> [To do] The answer is to be the data that follows, transcribed exactly, minus its pictures.

******

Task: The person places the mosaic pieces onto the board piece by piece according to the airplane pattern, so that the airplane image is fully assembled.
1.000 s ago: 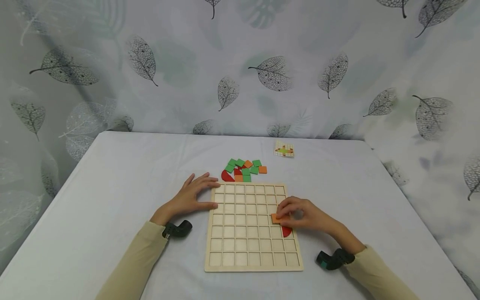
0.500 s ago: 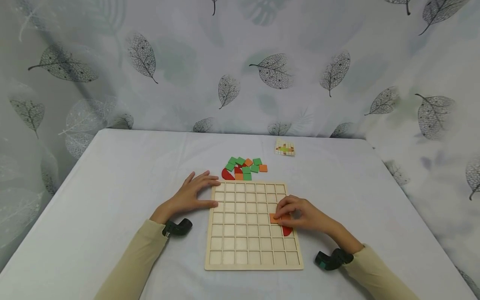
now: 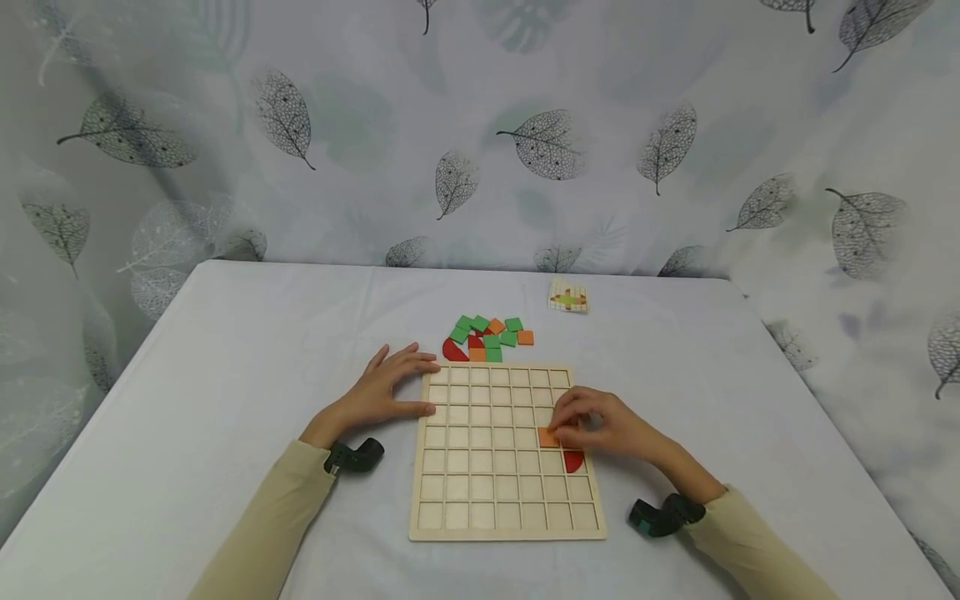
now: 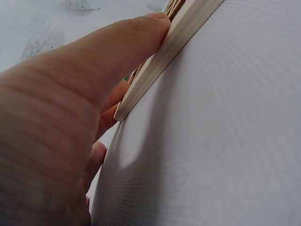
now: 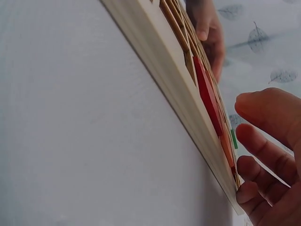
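Observation:
A pale wooden grid board [image 3: 507, 534] lies on the table. My left hand [image 3: 378, 393] rests at its left side, thumb and fingertips touching the edge; the left wrist view shows the thumb [image 4: 122, 44] laid straight along the rim. Over the board's right part is my right hand [image 3: 611, 423], fingertips just above or touching an orange square tile [image 3: 548, 437] lying in a cell. In the right wrist view the right thumb and fingers stand apart with nothing between them. Below that hand a red curved-edged piece [image 3: 573, 461] lies in a cell; an orange piece [image 5: 226, 149] adjoins it.
Beyond the board's far edge lies a loose group of green tiles [image 3: 491, 342], orange tiles [image 3: 526, 337] and red pieces [image 3: 453, 350]. A small pattern card [image 3: 568, 297] is farther back on the white-covered table [image 3: 225, 400]. A leaf-printed cloth [image 3: 360, 150] stands behind.
The orange square tile has shifted slightly left and now sits square in its cell. My right fingers have eased off it and risen a little. The left hand stays put.

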A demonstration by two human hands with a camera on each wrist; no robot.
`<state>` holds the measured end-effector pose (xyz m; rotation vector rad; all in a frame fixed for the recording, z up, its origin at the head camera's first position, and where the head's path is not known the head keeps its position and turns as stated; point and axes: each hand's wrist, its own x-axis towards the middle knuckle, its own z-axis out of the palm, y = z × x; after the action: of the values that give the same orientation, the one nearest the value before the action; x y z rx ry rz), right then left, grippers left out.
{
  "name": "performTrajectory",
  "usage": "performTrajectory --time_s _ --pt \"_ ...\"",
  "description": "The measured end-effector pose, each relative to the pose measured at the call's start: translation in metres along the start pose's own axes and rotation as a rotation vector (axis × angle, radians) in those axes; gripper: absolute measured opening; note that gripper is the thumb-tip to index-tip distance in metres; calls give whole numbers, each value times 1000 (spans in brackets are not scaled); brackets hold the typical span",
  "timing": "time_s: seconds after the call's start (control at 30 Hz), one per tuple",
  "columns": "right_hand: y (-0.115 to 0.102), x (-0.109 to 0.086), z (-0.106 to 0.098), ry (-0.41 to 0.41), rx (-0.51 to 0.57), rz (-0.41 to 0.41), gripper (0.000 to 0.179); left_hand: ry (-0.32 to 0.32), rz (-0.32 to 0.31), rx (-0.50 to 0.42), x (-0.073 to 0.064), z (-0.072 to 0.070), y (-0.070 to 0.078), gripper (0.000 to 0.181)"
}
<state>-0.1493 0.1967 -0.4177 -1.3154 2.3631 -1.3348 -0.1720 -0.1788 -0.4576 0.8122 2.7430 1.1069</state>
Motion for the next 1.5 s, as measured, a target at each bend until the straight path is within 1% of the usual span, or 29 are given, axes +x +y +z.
performTrajectory --time_s 0.17,0.47,0.7,0.83,0.97,1.07,1.13,1.37,1.4,1.47,1.5 --pt "-1 4 -3 30 -9 46 15 3 0 -1 0 1 -1 56" --pt "2 11 -10 37 -28 41 17 6 8 -2 -1 0 -1 56" --pt "3 18 -13 60 -53 85 22 -6 2 0 -1 0 0 57" --pt "13 21 -14 59 -66 58 23 -4 4 5 -1 1 -1 57" --pt "34 23 -15 60 -76 13 24 -3 0 8 -1 1 -2 58" --pt "47 25 -16 51 -78 8 25 -2 -4 10 -1 1 -2 58" --pt "52 28 -18 42 -77 16 25 -2 -7 11 -1 1 -2 58" --pt "57 37 -22 20 -42 48 26 -3 -6 5 -1 1 -1 58" --pt "56 39 -22 19 -48 54 26 -4 -6 6 -1 0 -1 57" --pt "46 44 -24 16 -56 54 24 -8 -14 9 -1 0 -1 58" --pt "46 45 -25 15 -61 51 24 -9 -15 9 -1 0 -1 58"
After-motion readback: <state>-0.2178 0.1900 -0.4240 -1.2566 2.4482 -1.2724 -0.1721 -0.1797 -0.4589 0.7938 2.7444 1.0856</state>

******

> [Exercise result]
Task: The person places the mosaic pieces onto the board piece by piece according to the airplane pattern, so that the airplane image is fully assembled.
1.000 s ago: 
0.500 s ago: 
now: 
now: 
now: 
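Observation:
A pale wooden grid board [image 3: 507, 534] lies on the table. My left hand [image 3: 378, 393] rests at its left side, thumb and fingertips touching the edge; the left wrist view shows the thumb [image 4: 122, 44] laid straight along the rim. Over the board's right part is my right hand [image 3: 611, 423], fingertips just above or touching an orange square tile [image 3: 548, 437] lying in a cell. In the right wrist view the right thumb and fingers stand apart with nothing between them. Below that hand a red curved-edged piece [image 3: 573, 461] lies in a cell; an orange piece [image 5: 226, 149] adjoins it.
Beyond the board's far edge lies a loose group of green tiles [image 3: 491, 342], orange tiles [image 3: 526, 337] and red pieces [image 3: 453, 350]. A small pattern card [image 3: 568, 297] is farther back on the white-covered table [image 3: 225, 400]. A leaf-printed cloth [image 3: 360, 150] stands behind.
The orange square tile has shifted slightly left and now sits square in its cell. My right fingers have eased off it and risen a little. The left hand stays put.
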
A demonstration by two human hands with a camera on each wrist; no robot.
`<state>` holds the measured end-effector pose (xyz m; rotation vector rad; all in a frame fixed for the recording, z up, its origin at the head camera's first position, and where the head's path is not known the head keeps its position and turns as stated; point and axes: each hand's wrist, its own x-axis towards the middle knuckle, its own z-axis out of the palm, y = z × x; after the action: of the values that give the same orientation, the one nearest the value before the action; x y z rx ry rz), right then left, grippers left out.
{
  "name": "performTrajectory",
  "usage": "performTrajectory --time_s _ --pt \"_ ...\"",
  "description": "The measured end-effector pose, each relative to the pose measured at the call's start: translation in metres along the start pose's own axes and rotation as a rotation vector (axis × angle, radians) in those axes; gripper: absolute measured opening; note that gripper is the thumb-tip to index-tip distance in metres; calls give whole numbers, each value times 1000 (spans in brackets are not scaled); brackets hold the typical span",
  "timing": "time_s: seconds after the call's start (control at 30 Hz), one per tuple",
  "columns": "right_hand: y (-0.115 to 0.102), x (-0.109 to 0.086), z (-0.106 to 0.098), ry (-0.41 to 0.41), rx (-0.51 to 0.57), rz (-0.41 to 0.41), gripper (0.000 to 0.179); left_hand: ry (-0.32 to 0.32), rz (-0.32 to 0.31), rx (-0.50 to 0.42), x (-0.073 to 0.064), z (-0.072 to 0.070), y (-0.070 to 0.078), gripper (0.000 to 0.181)"
}
<state>-0.1493 0.1967 -0.4177 -1.3154 2.3631 -1.3348 -0.1720 -0.1788 -0.4576 0.8122 2.7430 1.1069</state>
Motion for the next 1.5 s, as measured, a target at each bend until the straight path is within 1% of the usual span, or 29 are given, axes +x +y +z.
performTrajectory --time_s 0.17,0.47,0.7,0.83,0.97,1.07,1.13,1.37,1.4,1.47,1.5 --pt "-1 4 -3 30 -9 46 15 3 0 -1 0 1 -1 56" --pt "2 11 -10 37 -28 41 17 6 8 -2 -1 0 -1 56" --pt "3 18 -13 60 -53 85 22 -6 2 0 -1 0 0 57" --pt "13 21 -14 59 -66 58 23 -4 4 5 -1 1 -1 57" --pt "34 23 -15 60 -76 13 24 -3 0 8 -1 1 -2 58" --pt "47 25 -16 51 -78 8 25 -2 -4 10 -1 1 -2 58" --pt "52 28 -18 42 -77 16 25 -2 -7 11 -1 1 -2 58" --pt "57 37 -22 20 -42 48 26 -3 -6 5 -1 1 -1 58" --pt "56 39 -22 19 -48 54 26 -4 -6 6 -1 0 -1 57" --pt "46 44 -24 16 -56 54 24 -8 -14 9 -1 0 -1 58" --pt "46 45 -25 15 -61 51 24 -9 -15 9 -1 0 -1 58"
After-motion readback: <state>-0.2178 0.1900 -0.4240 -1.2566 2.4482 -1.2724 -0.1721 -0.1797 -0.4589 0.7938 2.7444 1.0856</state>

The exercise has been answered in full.